Assigned task | Copy out the data in full and exactly, passing over the pictures.

Data excerpt |
BEGIN

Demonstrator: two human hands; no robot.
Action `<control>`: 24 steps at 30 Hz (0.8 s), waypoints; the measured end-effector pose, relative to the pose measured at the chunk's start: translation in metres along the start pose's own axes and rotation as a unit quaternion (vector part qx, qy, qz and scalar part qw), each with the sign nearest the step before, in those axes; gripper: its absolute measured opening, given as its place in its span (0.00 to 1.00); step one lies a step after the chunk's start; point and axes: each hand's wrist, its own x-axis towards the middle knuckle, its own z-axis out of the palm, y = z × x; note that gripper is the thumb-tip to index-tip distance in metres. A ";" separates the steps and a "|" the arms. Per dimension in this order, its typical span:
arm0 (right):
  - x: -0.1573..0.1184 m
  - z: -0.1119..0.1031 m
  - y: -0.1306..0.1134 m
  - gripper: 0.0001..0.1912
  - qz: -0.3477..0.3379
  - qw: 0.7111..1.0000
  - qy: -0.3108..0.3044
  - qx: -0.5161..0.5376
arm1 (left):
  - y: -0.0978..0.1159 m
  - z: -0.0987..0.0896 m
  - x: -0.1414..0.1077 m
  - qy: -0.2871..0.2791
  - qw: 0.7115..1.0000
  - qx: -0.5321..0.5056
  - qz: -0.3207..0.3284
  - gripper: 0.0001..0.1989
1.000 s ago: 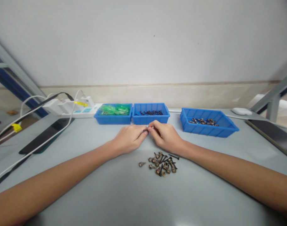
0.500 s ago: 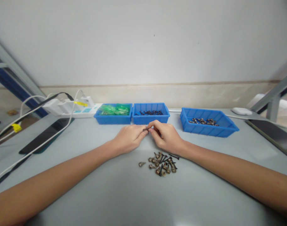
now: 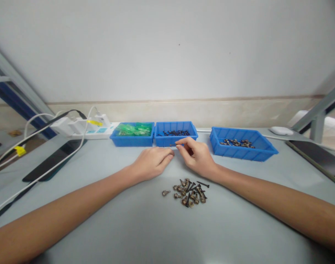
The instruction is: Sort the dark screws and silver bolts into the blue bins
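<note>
Between the thumb and forefinger of my right hand [image 3: 198, 156] is a thin dark screw [image 3: 173, 145], pointing left in front of the middle blue bin [image 3: 176, 141]. My left hand [image 3: 152, 161] rests closed on the table just left of it; a dark bit shows at its fingertips, but what it holds is hidden. Nearer to me lies a mixed pile of brass-coloured bolts and black screws [image 3: 189, 192], with one loose bolt [image 3: 165, 193] to its left. The middle bin contains several dark screws [image 3: 177, 133].
A left blue bin [image 3: 132, 141] holds green plastic bags [image 3: 135, 129]. The right blue bin [image 3: 243, 154] contains brass-coloured bolts [image 3: 239, 143]. A power strip with plugs [image 3: 73, 126], cables and a black phone [image 3: 54, 159] are at left; a dark tablet-like device [image 3: 317, 157] and white case [image 3: 281, 131] at right.
My hands have come slightly apart. The screw, earlier between both hands' fingertips, is now in my right hand only, a little farther from me.
</note>
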 end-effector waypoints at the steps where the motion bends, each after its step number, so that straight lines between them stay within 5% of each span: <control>1: 0.001 0.000 0.003 0.08 0.004 1.000 0.014 -0.009 | 0.000 0.000 0.000 0.001 1.000 0.000 -0.002 0.12; 7: 0.009 -0.001 0.020 0.11 0.036 0.995 0.066 -0.069 | 0.001 0.002 0.000 -0.003 1.000 -0.002 -0.012 0.11; 13: 0.012 -0.003 0.020 0.11 0.091 0.988 0.087 -0.092 | -0.001 0.006 -0.002 0.063 0.997 -0.025 -0.028 0.11; 18: 0.013 -0.001 0.023 0.11 0.099 0.987 0.083 -0.096 | 0.000 0.004 -0.002 0.041 0.999 -0.004 -0.023 0.08; 21: 0.012 -0.001 0.021 0.12 0.090 0.991 0.063 -0.079 | 0.001 0.003 -0.001 0.021 1.000 0.012 -0.015 0.06; 24: 0.012 -0.010 0.006 0.11 0.048 0.997 -0.037 -0.057 | 0.001 0.002 -0.002 0.013 1.000 0.022 -0.013 0.08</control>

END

Written response |
Demonstrator: two human hands; no robot.
Action `<control>`: 24 steps at 30 Hz (0.8 s), waypoints; the measured end-effector pose, relative to the pose measured at the chunk's start: translation in metres along the start pose's own axes and rotation as a unit quaternion (vector part qx, qy, qz and scalar part qw), each with the sign nearest the step before, in those axes; gripper: its absolute measured opening, given as its place in its span (0.00 to 1.00); step one lies a step after the chunk's start; point and axes: each hand's wrist, its own x-axis towards the middle knuckle, its own z-axis out of the palm, y = z × x; note that gripper is the thumb-tip to index-tip distance in metres. A ";" separates the steps and a "|" the arms. Per dimension in this order, its typical span:
arm0 (right):
  - x: -0.1573..0.1184 m
  - z: -0.1119..0.1031 m
  - y: -0.1306..0.1134 m
  - gripper: 0.0001..0.1912
  - qz: -0.3477..0.3379
  - qw: 0.7111..1.0000
  - qy: -0.3108..0.3044
  - qx: -0.5161..0.5376
arm1 (left):
  - y: -0.0978..0.1159 m
  - z: -0.0987..0.0896 m
  - x: -0.1414..0.1077 m
  - qy: -0.2871..0.2791
  - qw: 0.7115..1.0000
  - qx: -0.5321..0.5056
  - qz: -0.3207..0.3284
  - gripper: 0.0001..0.1989
1.000 s ago: 
0.500 s ago: 
now: 
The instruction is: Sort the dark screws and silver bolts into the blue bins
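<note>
Between the thumb and forefinger of my right hand [image 3: 198, 156] is a thin dark screw [image 3: 173, 145], pointing left in front of the middle blue bin [image 3: 176, 141]. My left hand [image 3: 152, 161] rests closed on the table just left of it; a dark bit shows at its fingertips, but what it holds is hidden. Nearer to me lies a mixed pile of brass-coloured bolts and black screws [image 3: 189, 192], with one loose bolt [image 3: 165, 193] to its left. The middle bin contains several dark screws [image 3: 177, 133].
A left blue bin [image 3: 132, 141] holds green plastic bags [image 3: 135, 129]. The right blue bin [image 3: 243, 154] contains brass-coloured bolts [image 3: 239, 143]. A power strip with plugs [image 3: 73, 126], cables and a black phone [image 3: 54, 159] are at left; a dark tablet-like device [image 3: 317, 157] and white case [image 3: 281, 131] at right.
My hands have come slightly apart. The screw, earlier between both hands' fingertips, is now in my right hand only, a little farther from me.
</note>
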 end-effector waypoints at the steps where the motion bends, each after its step number, so that straight lines between them stay within 5% of each span: <control>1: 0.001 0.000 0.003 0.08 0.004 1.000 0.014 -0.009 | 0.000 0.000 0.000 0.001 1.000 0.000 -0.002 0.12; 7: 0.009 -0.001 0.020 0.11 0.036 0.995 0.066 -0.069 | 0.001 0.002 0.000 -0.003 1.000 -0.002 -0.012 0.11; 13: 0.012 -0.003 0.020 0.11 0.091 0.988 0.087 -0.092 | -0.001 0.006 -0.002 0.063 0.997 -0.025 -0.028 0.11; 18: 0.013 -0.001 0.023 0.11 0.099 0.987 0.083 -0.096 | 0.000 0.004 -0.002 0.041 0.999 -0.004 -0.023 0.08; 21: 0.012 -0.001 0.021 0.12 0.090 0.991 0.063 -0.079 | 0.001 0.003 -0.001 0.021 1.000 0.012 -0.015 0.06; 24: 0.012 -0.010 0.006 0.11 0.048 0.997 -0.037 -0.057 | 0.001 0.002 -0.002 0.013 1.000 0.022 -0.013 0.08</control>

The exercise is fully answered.